How Can Company Testing Produce Safe Workplaces?

In this section we design a new COVID-19 detector for a contagion that is not in ignition, and where testing is still an effective means to prevent ignition. We center our design on companies in a county with a large commuting base of employees from the county and from surrounding counties.

We will use New York City as an example, but the detector design could be applied generally to any concentration of companies in a county.

Data science and disease metrics are computed to support and inform company testing, to create companies that are fact-based, data driven networked COVID-19 detectors. A successful design would optimize the number of tests and how they are applied in each company to create a safe employee environment with minimal risk.

Assume that when we are ready for testing:

Effective COVID-19 tests we be produced (in the coming weeks and months) in enough quantity and with an economic and stable price point so that businesses can purchase them,
Tests will invariably improve, and there will be a need to integrate new tests, swap out old tests, introduce new processes, and better information to produce safer work environments at an acceptable cost,
Only employees from recovering counties will be eligible to participate in Get Back to Work (GBW) programs, and a recovering county would be defined unambiguously and without bias from the lifecycle (mortality independent) phases defined by data science in the previous sections,
A full protocol from Home to Office, and back to Home can be developed by each company, with minimum safety standards established (example: Take your temperature at Home. If you have a temperature above x, don’t come in, etc.).

The essential idea is illustrated for New York City in the figure below. For communities and surrounding counties, the testing in New York City would supplement and complement local testing. At the time of writing Suffolk, Nassau, Westchester and Rockland counties were dropping into Recovery. The dotted lines to New Jersey and Connecticut denote future integrations into the network as the relevant commuting counties drop into Recovery.

In addition to the lifecycle state, infection energy and infection ratio calculated for each county, data science can also calculate exactly the “coupling” between counties (the edges). From the coupling, data science can calculate the expected impact of increases in infection between any county on New York City. By expanding the network, we can also calculate the impact of a spike in infections from any one county, on the others.

As importantly, on those hot-spots still simmering with new COVID-19 cases, New York City can now focus its testing on those communities that are: being hit disproportionately and producing new uncontrolled cases; areas more difficult to reach than through employers; and, communities largely invisible to our current testing protocols.

Conclusion

Data Science can provide precise, unbiased and scientific contextual information to manage the containment of infectious diseases.

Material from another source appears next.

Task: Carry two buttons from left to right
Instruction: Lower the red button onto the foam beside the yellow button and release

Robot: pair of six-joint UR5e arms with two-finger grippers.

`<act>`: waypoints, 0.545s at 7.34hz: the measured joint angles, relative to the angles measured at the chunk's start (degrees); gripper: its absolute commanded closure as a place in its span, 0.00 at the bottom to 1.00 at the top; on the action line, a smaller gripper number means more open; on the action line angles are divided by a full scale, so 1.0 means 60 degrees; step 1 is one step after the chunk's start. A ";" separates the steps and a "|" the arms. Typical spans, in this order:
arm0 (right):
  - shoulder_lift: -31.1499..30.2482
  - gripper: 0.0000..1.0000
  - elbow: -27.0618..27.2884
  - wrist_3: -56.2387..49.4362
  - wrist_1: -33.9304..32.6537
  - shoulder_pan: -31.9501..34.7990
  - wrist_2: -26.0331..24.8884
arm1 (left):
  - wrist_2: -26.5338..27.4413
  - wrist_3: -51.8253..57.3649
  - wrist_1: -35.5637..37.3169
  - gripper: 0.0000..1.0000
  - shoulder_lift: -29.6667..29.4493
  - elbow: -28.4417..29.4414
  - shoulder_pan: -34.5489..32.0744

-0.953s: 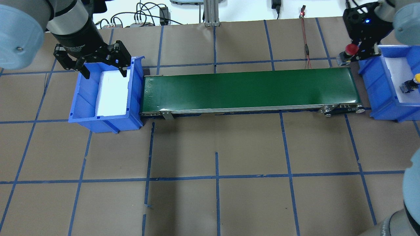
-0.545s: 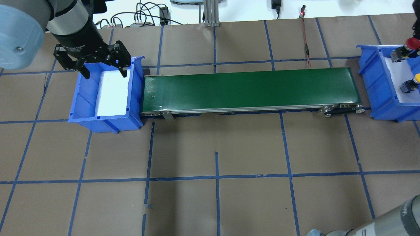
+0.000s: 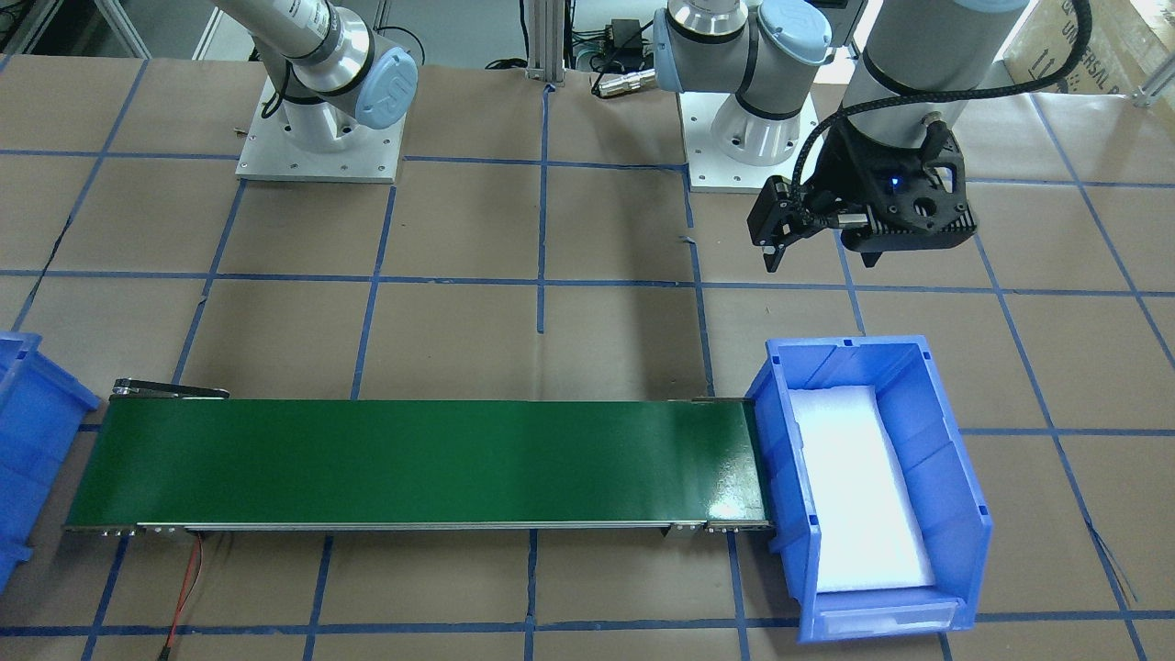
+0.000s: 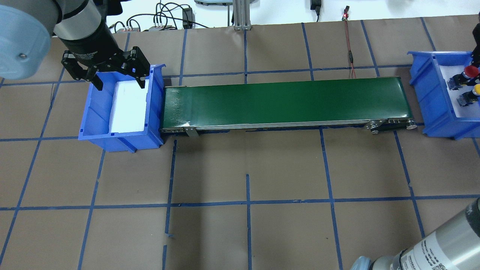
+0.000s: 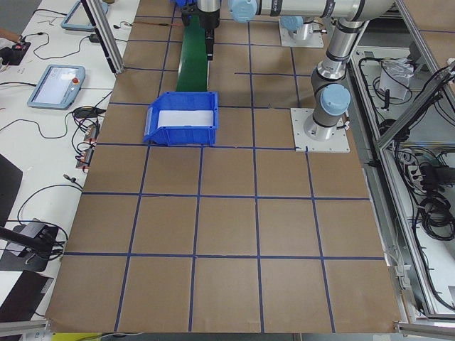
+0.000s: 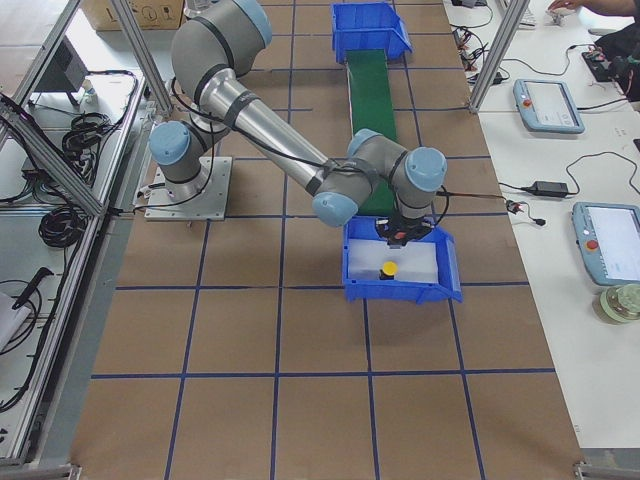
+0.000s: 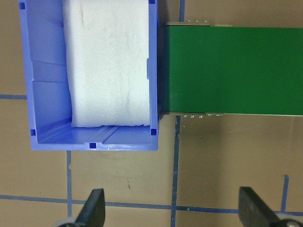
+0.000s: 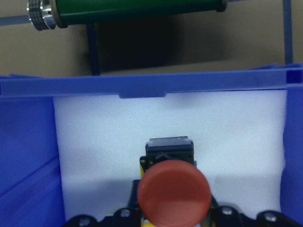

COVID-19 provides us with an opportunity to focus on what can be accomplished.

In the first two sections of this article we discuss our current environment and what we can learn and conclude from analysis of the publicly available data. The third section is forward looking. It redesigns the data science in the previous sections to create a framework of managed, networked, company-based COVID-19 detectors that can be used to create safer workplaces. A fully integrated testing framework based on science is our best hope of in safely creating the new normal.

[1] The relevant science and mathematics have a long history. Hans Geiger worked for Ernest Rutherford as a physicist in Manchester, UK. This period was a high point in science (1908) with theory and experiment intertwined.